What to do
Transcribe all the lines below exactly. Omit the pictures.

Information shown

▬▬▬

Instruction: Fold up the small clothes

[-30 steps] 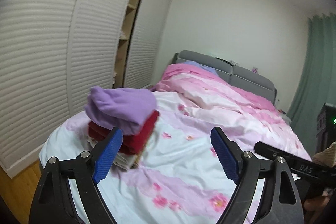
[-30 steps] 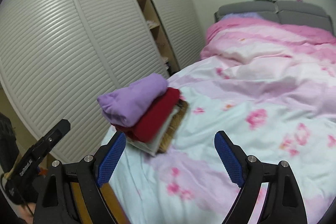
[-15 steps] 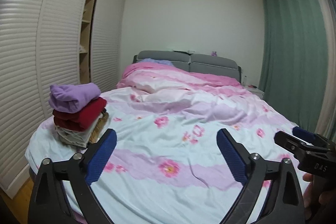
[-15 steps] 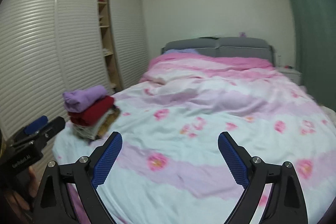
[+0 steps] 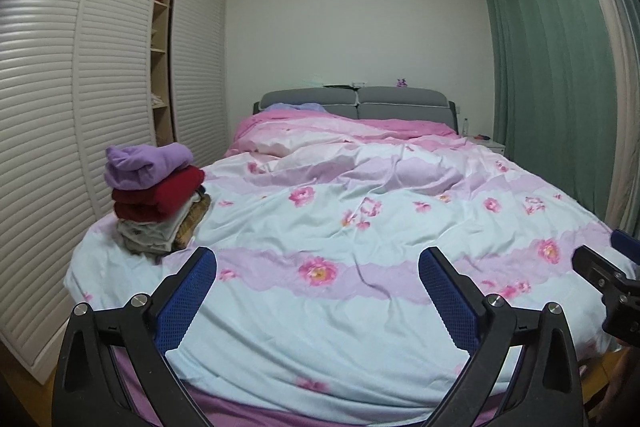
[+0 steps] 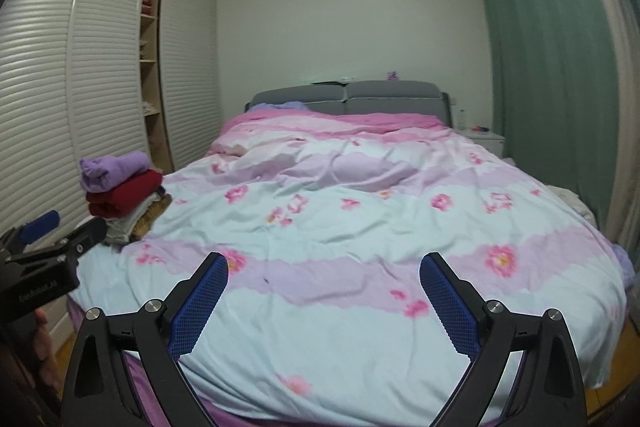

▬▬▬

Task answer
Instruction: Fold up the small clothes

[-30 steps] 
[-30 steps] 
[-15 steps] 
[-15 steps] 
[+0 steps] 
[+0 steps] 

This is the complete output.